**What you will do:** Your answer should be the data below, reproduced with nothing changed.
######
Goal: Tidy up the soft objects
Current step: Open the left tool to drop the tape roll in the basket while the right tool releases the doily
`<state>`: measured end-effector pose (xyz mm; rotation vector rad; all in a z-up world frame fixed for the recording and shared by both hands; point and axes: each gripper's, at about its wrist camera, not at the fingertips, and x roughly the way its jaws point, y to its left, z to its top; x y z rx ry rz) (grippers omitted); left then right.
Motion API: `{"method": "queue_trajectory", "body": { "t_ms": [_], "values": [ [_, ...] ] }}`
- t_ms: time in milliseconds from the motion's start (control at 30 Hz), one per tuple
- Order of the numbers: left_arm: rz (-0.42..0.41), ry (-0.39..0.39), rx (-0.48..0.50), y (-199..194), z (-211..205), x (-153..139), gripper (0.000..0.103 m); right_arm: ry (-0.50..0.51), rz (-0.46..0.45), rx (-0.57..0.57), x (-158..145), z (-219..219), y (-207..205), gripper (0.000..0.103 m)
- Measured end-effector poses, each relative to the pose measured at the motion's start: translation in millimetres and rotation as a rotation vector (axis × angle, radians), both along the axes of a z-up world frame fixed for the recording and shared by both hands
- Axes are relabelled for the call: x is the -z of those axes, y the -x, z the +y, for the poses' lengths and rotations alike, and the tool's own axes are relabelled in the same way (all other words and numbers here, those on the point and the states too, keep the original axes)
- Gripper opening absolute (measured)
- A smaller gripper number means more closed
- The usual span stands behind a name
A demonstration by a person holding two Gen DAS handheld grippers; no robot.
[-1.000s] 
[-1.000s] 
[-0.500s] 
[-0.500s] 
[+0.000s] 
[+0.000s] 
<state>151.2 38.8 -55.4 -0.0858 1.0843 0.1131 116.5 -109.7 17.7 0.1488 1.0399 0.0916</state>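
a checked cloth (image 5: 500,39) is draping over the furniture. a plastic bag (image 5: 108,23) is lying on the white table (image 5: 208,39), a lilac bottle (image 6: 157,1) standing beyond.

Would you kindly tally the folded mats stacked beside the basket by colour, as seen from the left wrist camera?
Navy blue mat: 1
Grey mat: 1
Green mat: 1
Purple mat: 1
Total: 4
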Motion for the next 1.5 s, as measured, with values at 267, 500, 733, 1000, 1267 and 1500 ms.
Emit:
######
**Solution to this exercise:**
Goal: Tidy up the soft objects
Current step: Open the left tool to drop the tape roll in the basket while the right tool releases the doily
`<state>`: measured end-effector pose (xyz mm; rotation vector rad; all in a z-up world frame fixed for the recording and shared by both hands; point and axes: each gripper's, at about its wrist camera, not at the fingertips, and x roughly the way its jaws point, y to its left, z to its top; x y z rx ry rz) (grippers omitted); left then right.
Motion API: `{"method": "queue_trajectory", "body": { "t_ms": [_], "values": [ [_, ...] ] }}`
- t_ms: time in milliseconds from the motion's start (control at 30 Hz), one per tuple
- Order of the numbers: left_arm: rz (-0.42..0.41), ry (-0.39..0.39), rx (-0.48..0.50), y (-199..194), z (-211..205), x (-153..139), gripper (0.000..0.103 m); right_arm: ry (-0.50..0.51), rz (-0.46..0.45), rx (-0.57..0.57), x (-158..145), z (-219..219), y (-207..205), gripper (0.000..0.103 m)
- Measured end-effector poses, each relative to the pose measured at the motion's start: translation in millimetres and rotation as a rotation vector (axis × angle, radians), both along the axes of a z-up world frame fixed for the recording and shared by both hands
- Axes are relabelled for the call: x is the -z of those axes, y the -x, z the +y, for the poses' lengths and rotations alike, and the tool's own axes are relabelled in the same way (all other words and numbers here, those on the point and the states too, keep the original axes)
- Gripper opening absolute (measured)
- A smaller gripper number means more closed
- The usual span stands behind a name
A demonstration by a person holding two Gen DAS handheld grippers; no robot.
[-1.000s] 
[-1.000s] 
[-0.500s] 
[-0.500s] 
[+0.000s] 
[+0.000s] 
<state>151.2 38.8 -55.4 -0.0858 1.0843 0.1131 116.5 -109.7 17.7 0.1488 1.0399 0.0916</state>
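a checked cloth (image 5: 500,39) is draping over the furniture. a plastic bag (image 5: 108,23) is lying on the white table (image 5: 208,39), a lilac bottle (image 6: 157,1) standing beyond.

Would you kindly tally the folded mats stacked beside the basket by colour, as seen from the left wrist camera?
Navy blue mat: 1
Grey mat: 1
Green mat: 1
Purple mat: 1
Total: 4
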Motion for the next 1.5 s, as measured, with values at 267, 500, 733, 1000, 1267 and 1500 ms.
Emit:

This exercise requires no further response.